(What you have to do)
Set down the whole listing below exactly. The pictures stay out.

(Exercise inputs)

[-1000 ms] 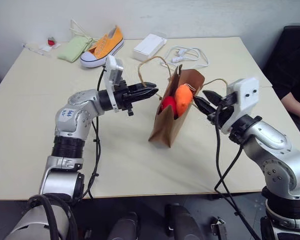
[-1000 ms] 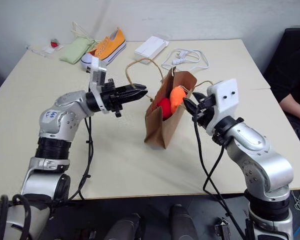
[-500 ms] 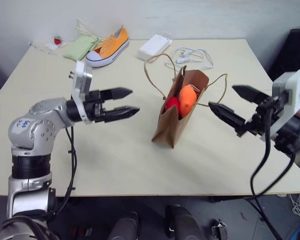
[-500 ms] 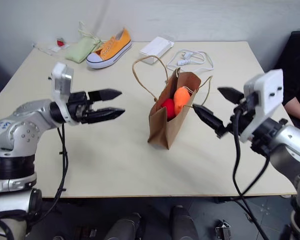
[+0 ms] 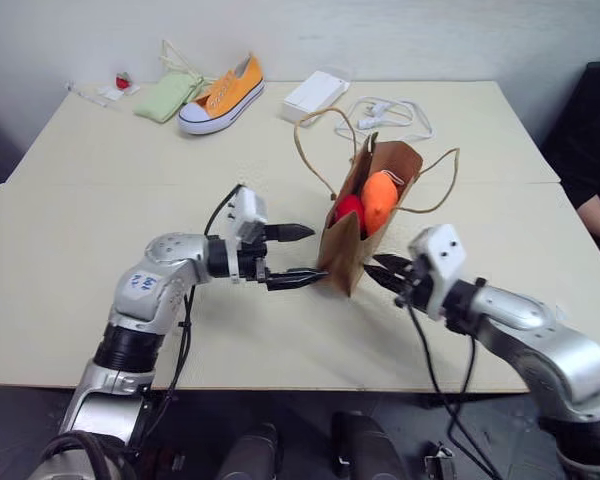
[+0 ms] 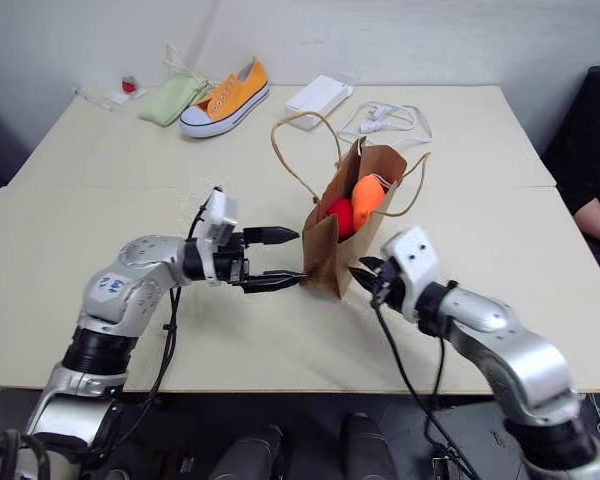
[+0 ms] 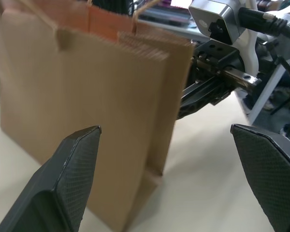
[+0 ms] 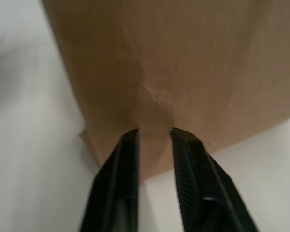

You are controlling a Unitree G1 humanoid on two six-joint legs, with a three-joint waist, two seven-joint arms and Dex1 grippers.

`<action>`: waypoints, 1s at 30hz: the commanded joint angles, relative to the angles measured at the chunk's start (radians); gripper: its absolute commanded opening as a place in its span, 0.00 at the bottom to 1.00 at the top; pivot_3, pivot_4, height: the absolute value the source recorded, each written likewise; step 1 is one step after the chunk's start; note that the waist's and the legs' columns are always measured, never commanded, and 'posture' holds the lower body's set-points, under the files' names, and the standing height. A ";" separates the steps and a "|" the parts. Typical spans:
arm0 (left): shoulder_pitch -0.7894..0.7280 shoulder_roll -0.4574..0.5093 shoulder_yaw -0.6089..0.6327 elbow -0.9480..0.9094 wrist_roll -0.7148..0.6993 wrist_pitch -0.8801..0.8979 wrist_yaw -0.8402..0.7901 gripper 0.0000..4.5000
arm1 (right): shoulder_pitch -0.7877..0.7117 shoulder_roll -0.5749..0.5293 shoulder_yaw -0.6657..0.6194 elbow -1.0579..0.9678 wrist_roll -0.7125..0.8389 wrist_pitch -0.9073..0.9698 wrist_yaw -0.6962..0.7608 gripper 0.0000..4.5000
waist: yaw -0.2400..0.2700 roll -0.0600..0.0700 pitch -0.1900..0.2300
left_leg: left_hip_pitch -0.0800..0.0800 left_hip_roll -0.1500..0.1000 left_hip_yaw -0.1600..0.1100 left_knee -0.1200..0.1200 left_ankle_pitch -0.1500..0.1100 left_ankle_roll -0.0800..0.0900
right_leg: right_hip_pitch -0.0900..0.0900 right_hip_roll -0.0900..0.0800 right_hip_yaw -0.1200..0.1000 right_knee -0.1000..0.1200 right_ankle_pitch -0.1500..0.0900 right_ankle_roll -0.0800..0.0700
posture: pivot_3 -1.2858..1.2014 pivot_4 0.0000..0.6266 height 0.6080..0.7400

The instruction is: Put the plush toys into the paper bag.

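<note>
At frame centre I see the brown kraft paper bag [image 5: 355, 245] standing upright on the beige table [image 5: 100, 200], holding the orange fish-like plush [image 5: 378, 200] and smaller red plush [image 5: 348, 210], my left gripper [image 5: 298, 256] spread wide beside it, my right gripper [image 8: 153, 134] nearly closed at its base, holding nothing.

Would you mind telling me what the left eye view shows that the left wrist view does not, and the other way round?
Left eye view alone: the orange plush fish and red plush toy sitting in the bag's mouth, plus the sneaker at the table's far edge. Left wrist view alone: the left gripper's textured pads spread wide, seen close. Both share the paper bag and the right gripper beside it.
</note>
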 commanded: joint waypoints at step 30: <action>-0.167 -0.268 0.035 0.356 0.186 -0.262 0.235 0.31 | -0.009 0.156 0.026 0.051 -0.215 -0.121 0.074 0.00 | 0.006 0.000 0.000 | -0.001 -0.001 0.000 0.001 0.000 0.000 | 0.000 0.000 0.000 0.000 0.000 0.000 | 0.52 0.24 1.00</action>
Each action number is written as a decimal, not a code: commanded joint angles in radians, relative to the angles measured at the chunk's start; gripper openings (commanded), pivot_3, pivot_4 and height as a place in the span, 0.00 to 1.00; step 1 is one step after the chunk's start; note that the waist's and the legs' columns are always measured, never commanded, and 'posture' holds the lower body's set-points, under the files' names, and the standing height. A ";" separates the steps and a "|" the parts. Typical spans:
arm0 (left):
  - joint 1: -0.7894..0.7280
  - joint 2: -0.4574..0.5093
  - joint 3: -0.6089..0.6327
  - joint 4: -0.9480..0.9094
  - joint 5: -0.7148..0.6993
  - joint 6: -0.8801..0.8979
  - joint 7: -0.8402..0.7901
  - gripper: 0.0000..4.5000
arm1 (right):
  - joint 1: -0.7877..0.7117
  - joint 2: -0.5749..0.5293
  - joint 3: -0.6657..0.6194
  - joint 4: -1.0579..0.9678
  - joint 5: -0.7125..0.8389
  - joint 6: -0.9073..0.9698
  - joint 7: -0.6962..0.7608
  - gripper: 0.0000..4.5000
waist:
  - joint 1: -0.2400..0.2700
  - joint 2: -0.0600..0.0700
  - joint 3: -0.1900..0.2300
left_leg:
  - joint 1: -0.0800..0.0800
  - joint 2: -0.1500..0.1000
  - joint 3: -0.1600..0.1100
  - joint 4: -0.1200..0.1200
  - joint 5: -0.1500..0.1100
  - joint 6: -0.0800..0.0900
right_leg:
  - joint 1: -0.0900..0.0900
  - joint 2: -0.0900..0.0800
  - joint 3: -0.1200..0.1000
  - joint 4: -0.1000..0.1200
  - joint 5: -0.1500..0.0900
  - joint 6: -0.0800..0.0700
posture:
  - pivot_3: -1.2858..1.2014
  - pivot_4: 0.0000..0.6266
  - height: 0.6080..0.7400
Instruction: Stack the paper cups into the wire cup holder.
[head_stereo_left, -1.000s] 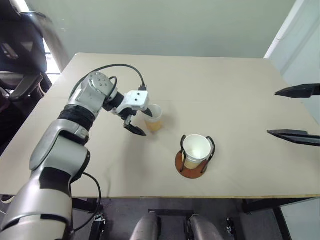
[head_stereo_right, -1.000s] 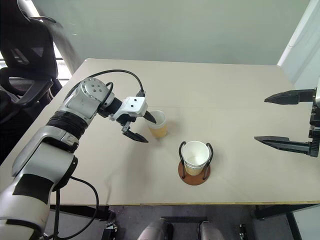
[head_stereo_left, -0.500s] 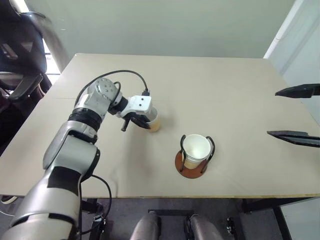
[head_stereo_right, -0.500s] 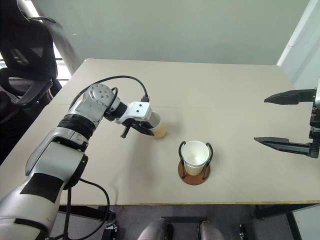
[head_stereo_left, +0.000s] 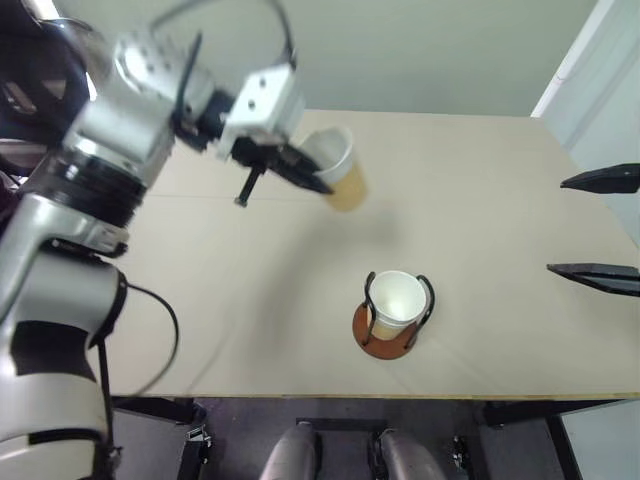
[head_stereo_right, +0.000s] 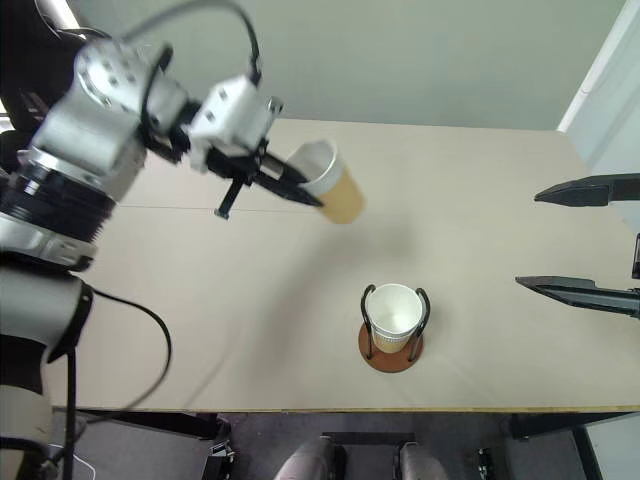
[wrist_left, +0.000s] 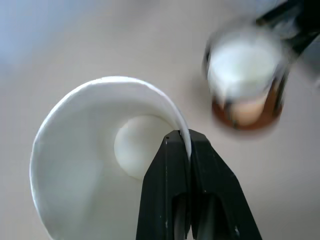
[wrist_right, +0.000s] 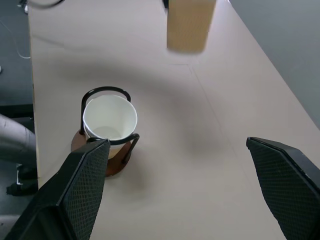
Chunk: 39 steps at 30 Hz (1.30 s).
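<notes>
Nearest the front edge of the pale beige bench (head_stereo_left: 200, 330) stands the wire cup holder (head_stereo_left: 392, 328), a round reddish-brown disc base with thin black wire loops rising from it, and a tapered paper cup with a white inside and rolled white rim (head_stereo_left: 397, 300) sits upright inside those loops. Off to the right, above the bench's right edge, the right gripper (head_stereo_right: 585, 240) hangs with its two black fingers spread wide apart and nothing between them; in its wrist view the fingers frame the holder and its cup. Farther back and to the left, the left gripper (head_stereo_left: 305, 172) is raised well above the bench, its fingers clenched on the rim wall of a second tan-yellow paper cup (head_stereo_left: 340, 168), one finger inside the white interior and one outside. That cup is tilted, mouth towards the gripper and base pointing away and down, clear of the bench, up and left of the holder.
</notes>
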 joint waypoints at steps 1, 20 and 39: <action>-0.022 0.025 -0.129 -0.208 -0.184 -0.015 -0.032 0.01 | -0.021 -0.019 -0.019 0.013 -0.010 -0.018 -0.017 1.00 | -0.002 0.001 0.000 | 0.001 0.000 0.001 0.000 0.000 0.000 | 0.001 -0.001 0.000 0.000 0.000 0.000 | 0.52 0.24 1.00; -0.076 -0.113 -0.396 -0.061 -0.114 -0.149 -0.032 0.01 | 0.018 -0.008 -0.088 -0.051 -0.010 0.044 -0.039 1.00 | -0.011 0.003 0.002 | 0.002 0.000 0.002 0.003 -0.001 -0.001 | 0.002 -0.001 0.000 0.003 0.001 0.001 | 0.52 0.24 1.00; -0.071 -0.190 -0.453 0.060 -0.086 -0.160 -0.032 0.01 | 0.029 0.006 -0.092 -0.088 0.001 0.066 -0.079 1.00 | -0.008 0.003 0.002 | 0.001 -0.001 0.002 0.003 -0.003 0.000 | 0.002 -0.001 -0.001 0.002 0.000 0.002 | 0.52 0.24 1.00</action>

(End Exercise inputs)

(Response for this exercise)
[-1000 ms] 
[-1000 ms] 
[-500 ms] 
[-500 ms] 
[+0 ms] 
[+0 ms] 
[+0 ms] 
[+0 ms] 

You are controlling a Unitree G1 humanoid on two six-joint legs, with a three-joint waist, two seven-joint arms and Dex1 grippers.

`<action>`: waypoints, 1s at 30hz: the commanded joint angles, relative to the angles measured at the chunk's start (radians); gripper: its absolute commanded opening as a place in its span, 0.00 at the bottom to 1.00 at the top; pivot_3, pivot_4, height: the absolute value the source recorded, each written likewise; step 1 is one step after the chunk's start; note that the waist's and the legs' columns are always measured, never commanded, and 'posture' holds the lower body's set-points, under the files' names, and the standing height. A ";" separates the steps and a "|" the parts. Typical spans:
arm0 (left): shoulder_pitch -0.7894..0.7280 shoulder_roll -0.4574..0.5093 shoulder_yaw -0.6089..0.6327 elbow -0.9480..0.9094 wrist_roll -0.7148..0.6993 wrist_pitch -0.8801..0.8979 wrist_yaw -0.8402..0.7901 gripper 0.0000..4.5000
arm1 (right): shoulder_pitch -0.7877..0.7117 shoulder_roll -0.5749..0.5293 shoulder_yaw -0.6657..0.6194 elbow -1.0579..0.9678 wrist_roll -0.7125..0.8389 wrist_pitch -0.9073..0.9698 wrist_yaw -0.6962..0.7608 gripper 0.0000..4.5000
waist: yaw -0.2400..0.2700 roll -0.0600..0.0700 pitch -0.1900..0.2300
left_leg: left_hip_pitch -0.0800..0.0800 left_hip_roll -0.1500..0.1000 left_hip_yaw -0.1600..0.1100 left_knee -0.1200..0.1200 left_ankle_pitch -0.1500..0.1100 left_ankle_roll -0.0800..0.0900
right_leg: right_hip_pitch -0.0900..0.0900 right_hip_roll -0.0900..0.0800 right_hip_yaw -0.1200..0.1000 right_knee -0.1000..0.1200 right_ankle_pitch -0.1500..0.0900 right_ankle_roll -0.0800..0.0700
posture: pivot_3 -1.2858..1.2014 pivot_4 0.0000..0.6266 height 0.6080..0.7400

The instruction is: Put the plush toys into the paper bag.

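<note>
At frame centre I see the brown kraft paper bag [image 5: 355, 245] standing upright on the beige table [image 5: 100, 200], holding the orange fish-like plush [image 5: 378, 200] and smaller red plush [image 5: 348, 210], my left gripper [image 5: 298, 256] spread wide beside it, my right gripper [image 8: 153, 134] nearly closed at its base, holding nothing.

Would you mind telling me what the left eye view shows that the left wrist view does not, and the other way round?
Left eye view alone: the orange plush fish and red plush toy sitting in the bag's mouth, plus the sneaker at the table's far edge. Left wrist view alone: the left gripper's textured pads spread wide, seen close. Both share the paper bag and the right gripper beside it.
</note>
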 commanded: joint waypoints at step 30: <action>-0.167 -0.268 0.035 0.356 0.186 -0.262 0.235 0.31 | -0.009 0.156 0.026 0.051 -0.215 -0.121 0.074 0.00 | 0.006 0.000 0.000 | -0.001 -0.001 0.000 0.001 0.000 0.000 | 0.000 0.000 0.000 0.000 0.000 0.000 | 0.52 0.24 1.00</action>
Each action number is written as a decimal, not a code: commanded joint angles in radians, relative to the angles measured at the chunk's start; gripper openings (commanded), pivot_3, pivot_4 and height as a place in the span, 0.00 to 1.00; step 1 is one step after the chunk's start; note that the waist's and the legs' columns are always measured, never commanded, and 'posture' holds the lower body's set-points, under the files' names, and the standing height. A ";" separates the steps and a "|" the parts. Typical spans:
arm0 (left):
  - joint 1: -0.7894..0.7280
  - joint 2: -0.4574..0.5093
  - joint 3: -0.6089..0.6327
  - joint 4: -0.9480..0.9094
  - joint 5: -0.7148..0.6993
  - joint 6: -0.8801..0.8979
  - joint 7: -0.8402..0.7901
  - gripper: 0.0000..4.5000
arm1 (right):
  - joint 1: -0.7877..0.7117
  - joint 2: -0.5749..0.5293
  - joint 3: -0.6657..0.6194
  - joint 4: -1.0579..0.9678
  - joint 5: -0.7125..0.8389
  - joint 6: -0.9073..0.9698
  - joint 7: -0.6962..0.7608
  - gripper: 0.0000..4.5000
waist:
  - joint 1: -0.2400..0.2700
  - joint 2: -0.0600..0.0700
  - joint 3: -0.1900..0.2300
left_leg:
  - joint 1: -0.0800..0.0800
  - joint 2: -0.1500..0.1000
  - joint 3: -0.1600..0.1100
  - joint 4: -0.1200..0.1200
  - joint 5: -0.1500..0.1100
  - joint 6: -0.0800..0.0900
right_leg:
  - joint 1: -0.0900..0.0900
  - joint 2: -0.0900..0.0800
  - joint 3: -0.1200..0.1000
  - joint 4: -0.1000..0.1200
  - joint 5: -0.1500..0.0900
  - joint 6: -0.0800..0.0700
posture:
  - pivot_3: -1.2858..1.2014
  - pivot_4: 0.0000..0.6266
  - height: 0.6080..0.7400
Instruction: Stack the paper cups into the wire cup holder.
[head_stereo_left, -1.000s] 
[head_stereo_right, -1.000s] 
[head_stereo_left, -0.500s] 
[head_stereo_right, -0.500s] 
[head_stereo_left, +0.000s] 
[head_stereo_right, +0.000s] 
[wrist_left, +0.000s] 
[wrist_right, +0.000s] 
Chunk: 39 steps at 30 Hz (1.30 s).
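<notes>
Nearest the front edge of the pale beige bench (head_stereo_left: 200, 330) stands the wire cup holder (head_stereo_left: 392, 328), a round reddish-brown disc base with thin black wire loops rising from it, and a tapered paper cup with a white inside and rolled white rim (head_stereo_left: 397, 300) sits upright inside those loops. Off to the right, above the bench's right edge, the right gripper (head_stereo_right: 585, 240) hangs with its two black fingers spread wide apart and nothing between them; in its wrist view the fingers frame the holder and its cup. Farther back and to the left, the left gripper (head_stereo_left: 305, 172) is raised well above the bench, its fingers clenched on the rim wall of a second tan-yellow paper cup (head_stereo_left: 340, 168), one finger inside the white interior and one outside. That cup is tilted, mouth towards the gripper and base pointing away and down, clear of the bench, up and left of the holder.
</notes>
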 joint waypoints at steps 1, 20 and 39: <action>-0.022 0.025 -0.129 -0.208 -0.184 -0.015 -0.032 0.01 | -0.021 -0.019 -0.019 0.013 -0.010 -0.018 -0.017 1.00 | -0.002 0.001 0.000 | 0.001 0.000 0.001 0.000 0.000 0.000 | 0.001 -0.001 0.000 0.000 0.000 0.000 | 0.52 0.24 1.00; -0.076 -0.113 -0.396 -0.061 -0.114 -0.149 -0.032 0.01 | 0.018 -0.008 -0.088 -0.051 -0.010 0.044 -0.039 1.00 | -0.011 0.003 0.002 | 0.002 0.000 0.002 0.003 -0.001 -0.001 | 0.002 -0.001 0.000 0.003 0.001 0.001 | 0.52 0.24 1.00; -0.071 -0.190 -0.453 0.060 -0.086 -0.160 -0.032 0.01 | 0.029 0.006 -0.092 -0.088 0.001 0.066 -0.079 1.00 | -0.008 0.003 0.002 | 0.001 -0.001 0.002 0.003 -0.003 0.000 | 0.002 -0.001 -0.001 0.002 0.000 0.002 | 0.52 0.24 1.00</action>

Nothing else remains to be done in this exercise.